*Your instructions*. Go through the entries below and collect each line with the string "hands" in it.

---------- Available records ----------

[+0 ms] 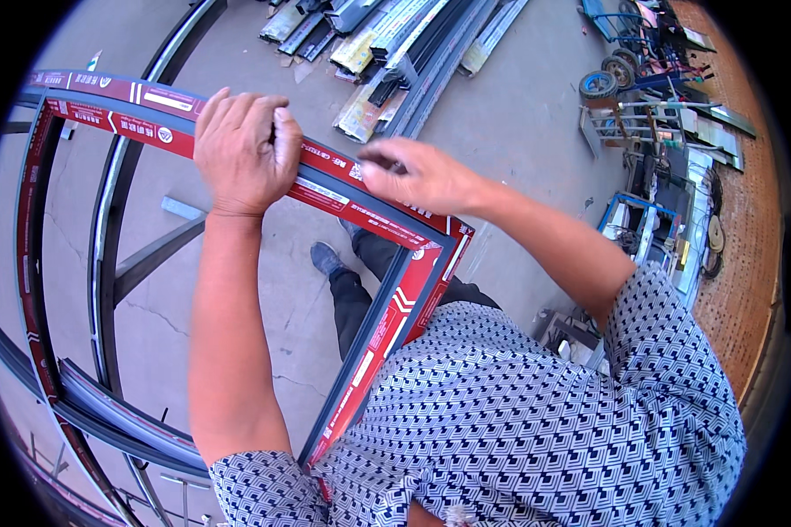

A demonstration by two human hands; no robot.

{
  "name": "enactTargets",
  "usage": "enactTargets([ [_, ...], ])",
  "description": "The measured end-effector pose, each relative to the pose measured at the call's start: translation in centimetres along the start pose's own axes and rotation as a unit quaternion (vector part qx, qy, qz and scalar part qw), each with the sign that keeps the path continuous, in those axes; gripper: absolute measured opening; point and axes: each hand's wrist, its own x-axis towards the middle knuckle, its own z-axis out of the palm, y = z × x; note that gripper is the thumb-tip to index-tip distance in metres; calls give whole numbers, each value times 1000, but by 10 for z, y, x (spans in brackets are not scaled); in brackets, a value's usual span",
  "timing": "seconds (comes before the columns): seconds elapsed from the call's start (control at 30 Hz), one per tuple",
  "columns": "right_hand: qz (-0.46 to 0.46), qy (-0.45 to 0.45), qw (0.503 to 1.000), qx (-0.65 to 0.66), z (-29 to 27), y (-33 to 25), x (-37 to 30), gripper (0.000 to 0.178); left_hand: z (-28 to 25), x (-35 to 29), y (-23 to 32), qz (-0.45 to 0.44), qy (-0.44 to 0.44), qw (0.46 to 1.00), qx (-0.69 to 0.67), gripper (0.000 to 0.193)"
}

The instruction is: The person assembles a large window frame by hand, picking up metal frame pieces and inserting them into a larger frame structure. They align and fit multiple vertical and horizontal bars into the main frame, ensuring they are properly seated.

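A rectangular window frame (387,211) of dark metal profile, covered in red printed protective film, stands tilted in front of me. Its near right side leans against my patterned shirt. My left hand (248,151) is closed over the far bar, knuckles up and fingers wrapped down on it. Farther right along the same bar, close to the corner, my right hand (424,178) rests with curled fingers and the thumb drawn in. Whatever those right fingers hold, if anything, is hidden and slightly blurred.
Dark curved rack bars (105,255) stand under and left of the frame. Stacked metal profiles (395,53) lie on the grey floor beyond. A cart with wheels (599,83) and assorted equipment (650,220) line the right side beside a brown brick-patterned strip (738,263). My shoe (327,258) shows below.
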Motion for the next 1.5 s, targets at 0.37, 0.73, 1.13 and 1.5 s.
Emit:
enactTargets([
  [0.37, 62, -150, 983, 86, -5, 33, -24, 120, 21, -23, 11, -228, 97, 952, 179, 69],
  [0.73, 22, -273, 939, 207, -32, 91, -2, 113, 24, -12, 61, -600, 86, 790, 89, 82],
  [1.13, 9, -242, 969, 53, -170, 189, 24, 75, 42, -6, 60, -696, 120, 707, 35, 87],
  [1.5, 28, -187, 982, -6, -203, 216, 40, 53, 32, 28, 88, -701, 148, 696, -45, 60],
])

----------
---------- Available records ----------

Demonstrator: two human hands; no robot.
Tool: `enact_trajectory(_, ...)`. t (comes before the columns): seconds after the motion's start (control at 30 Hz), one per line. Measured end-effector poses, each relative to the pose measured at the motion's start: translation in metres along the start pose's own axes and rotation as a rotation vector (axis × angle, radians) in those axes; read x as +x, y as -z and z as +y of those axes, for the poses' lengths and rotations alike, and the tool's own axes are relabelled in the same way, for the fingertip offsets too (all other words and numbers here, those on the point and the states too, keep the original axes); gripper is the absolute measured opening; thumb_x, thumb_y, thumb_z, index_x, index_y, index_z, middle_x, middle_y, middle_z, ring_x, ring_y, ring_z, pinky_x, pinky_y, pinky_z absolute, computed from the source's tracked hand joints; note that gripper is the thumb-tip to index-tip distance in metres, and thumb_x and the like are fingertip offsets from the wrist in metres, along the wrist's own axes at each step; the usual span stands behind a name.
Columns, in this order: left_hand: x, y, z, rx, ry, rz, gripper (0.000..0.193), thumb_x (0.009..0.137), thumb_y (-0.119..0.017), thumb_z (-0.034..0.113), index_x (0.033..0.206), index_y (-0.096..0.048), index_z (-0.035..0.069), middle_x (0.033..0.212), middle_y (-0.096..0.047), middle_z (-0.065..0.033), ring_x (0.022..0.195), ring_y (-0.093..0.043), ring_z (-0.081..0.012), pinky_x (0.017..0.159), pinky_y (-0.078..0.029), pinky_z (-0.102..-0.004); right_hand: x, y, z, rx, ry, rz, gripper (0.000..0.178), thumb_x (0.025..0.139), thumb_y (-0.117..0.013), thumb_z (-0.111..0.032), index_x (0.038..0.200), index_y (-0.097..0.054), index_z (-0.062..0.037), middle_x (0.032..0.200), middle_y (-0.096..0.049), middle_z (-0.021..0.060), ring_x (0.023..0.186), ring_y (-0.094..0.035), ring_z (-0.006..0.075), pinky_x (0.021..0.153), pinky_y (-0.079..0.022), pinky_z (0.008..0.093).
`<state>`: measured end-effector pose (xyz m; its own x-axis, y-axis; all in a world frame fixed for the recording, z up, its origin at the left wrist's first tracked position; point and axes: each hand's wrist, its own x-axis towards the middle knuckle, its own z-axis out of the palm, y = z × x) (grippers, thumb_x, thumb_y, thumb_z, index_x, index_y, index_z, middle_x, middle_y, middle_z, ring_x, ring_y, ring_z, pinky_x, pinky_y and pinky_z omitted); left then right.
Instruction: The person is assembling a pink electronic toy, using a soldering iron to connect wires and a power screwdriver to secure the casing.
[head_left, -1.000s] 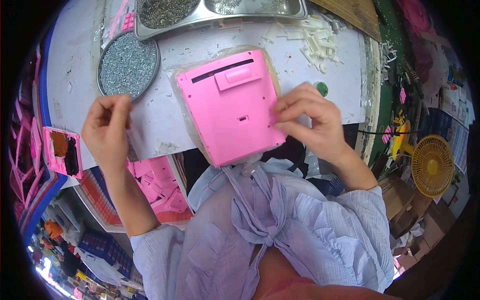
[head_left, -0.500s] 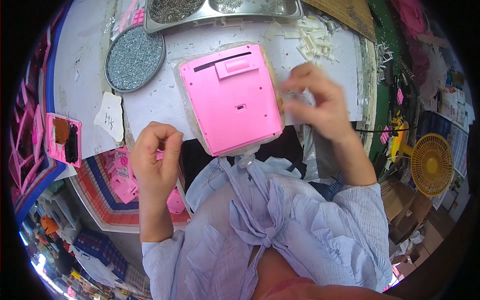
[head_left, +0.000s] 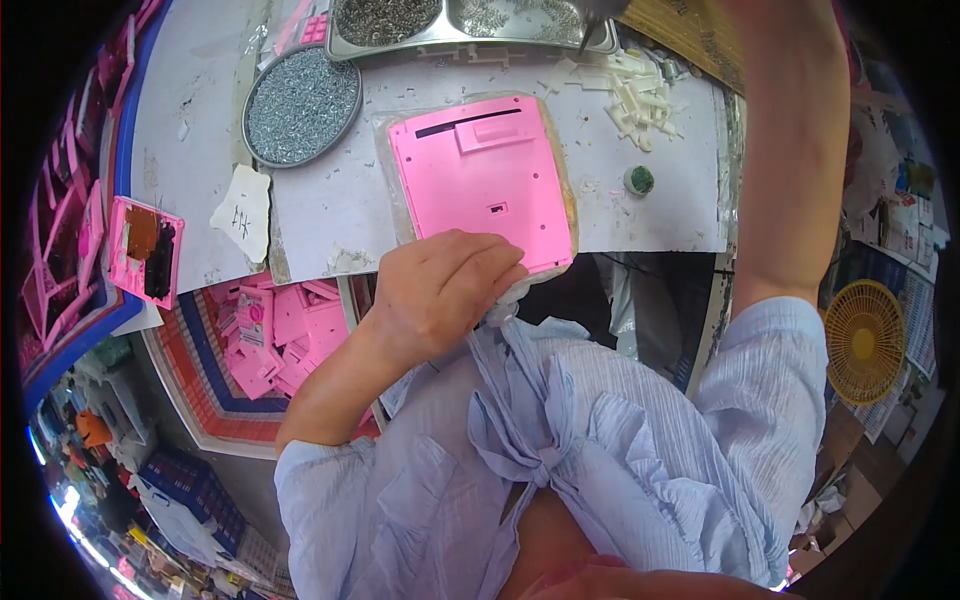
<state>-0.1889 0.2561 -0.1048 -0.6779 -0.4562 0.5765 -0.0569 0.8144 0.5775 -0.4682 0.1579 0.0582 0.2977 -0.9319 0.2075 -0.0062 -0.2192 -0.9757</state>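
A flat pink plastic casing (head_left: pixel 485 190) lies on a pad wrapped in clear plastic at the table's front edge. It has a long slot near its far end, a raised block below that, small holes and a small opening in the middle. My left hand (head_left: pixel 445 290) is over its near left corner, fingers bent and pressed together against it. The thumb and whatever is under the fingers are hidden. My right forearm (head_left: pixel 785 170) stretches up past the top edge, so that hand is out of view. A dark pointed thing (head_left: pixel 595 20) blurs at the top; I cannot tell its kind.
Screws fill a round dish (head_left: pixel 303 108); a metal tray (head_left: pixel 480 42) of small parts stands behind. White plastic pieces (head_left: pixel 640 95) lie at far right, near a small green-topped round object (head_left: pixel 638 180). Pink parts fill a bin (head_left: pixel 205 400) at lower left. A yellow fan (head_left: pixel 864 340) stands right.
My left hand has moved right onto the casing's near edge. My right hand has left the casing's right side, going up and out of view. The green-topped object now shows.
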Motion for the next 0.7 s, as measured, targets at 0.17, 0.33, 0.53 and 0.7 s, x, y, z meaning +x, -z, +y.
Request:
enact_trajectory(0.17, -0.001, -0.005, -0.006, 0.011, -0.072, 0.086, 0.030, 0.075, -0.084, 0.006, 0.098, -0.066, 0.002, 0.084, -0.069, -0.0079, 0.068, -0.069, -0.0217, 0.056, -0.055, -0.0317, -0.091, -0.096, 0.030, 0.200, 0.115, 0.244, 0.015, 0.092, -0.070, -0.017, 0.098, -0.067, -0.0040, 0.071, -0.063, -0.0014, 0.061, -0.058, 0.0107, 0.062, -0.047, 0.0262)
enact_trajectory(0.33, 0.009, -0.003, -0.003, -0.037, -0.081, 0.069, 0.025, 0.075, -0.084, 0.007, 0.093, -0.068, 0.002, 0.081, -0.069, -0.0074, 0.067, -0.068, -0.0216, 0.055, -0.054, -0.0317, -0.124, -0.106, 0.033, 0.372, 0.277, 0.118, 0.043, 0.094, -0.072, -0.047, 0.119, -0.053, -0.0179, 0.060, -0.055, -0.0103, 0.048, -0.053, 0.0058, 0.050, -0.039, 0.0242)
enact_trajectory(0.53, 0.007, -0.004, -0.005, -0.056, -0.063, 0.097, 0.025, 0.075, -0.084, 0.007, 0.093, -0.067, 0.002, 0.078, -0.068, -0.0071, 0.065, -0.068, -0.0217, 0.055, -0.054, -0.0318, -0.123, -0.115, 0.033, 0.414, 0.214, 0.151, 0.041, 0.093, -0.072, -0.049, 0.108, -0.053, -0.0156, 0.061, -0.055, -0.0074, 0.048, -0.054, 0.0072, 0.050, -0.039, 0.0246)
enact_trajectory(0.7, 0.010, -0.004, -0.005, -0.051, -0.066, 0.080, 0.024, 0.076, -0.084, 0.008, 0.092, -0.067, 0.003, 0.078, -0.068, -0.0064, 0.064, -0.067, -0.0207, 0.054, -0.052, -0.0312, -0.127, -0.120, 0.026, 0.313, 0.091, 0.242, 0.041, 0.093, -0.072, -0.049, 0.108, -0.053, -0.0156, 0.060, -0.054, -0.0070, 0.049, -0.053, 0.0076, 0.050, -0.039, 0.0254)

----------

*Task result*.
A demonstration by two human hands; no robot.
Demonstrator: two human hands; no robot.

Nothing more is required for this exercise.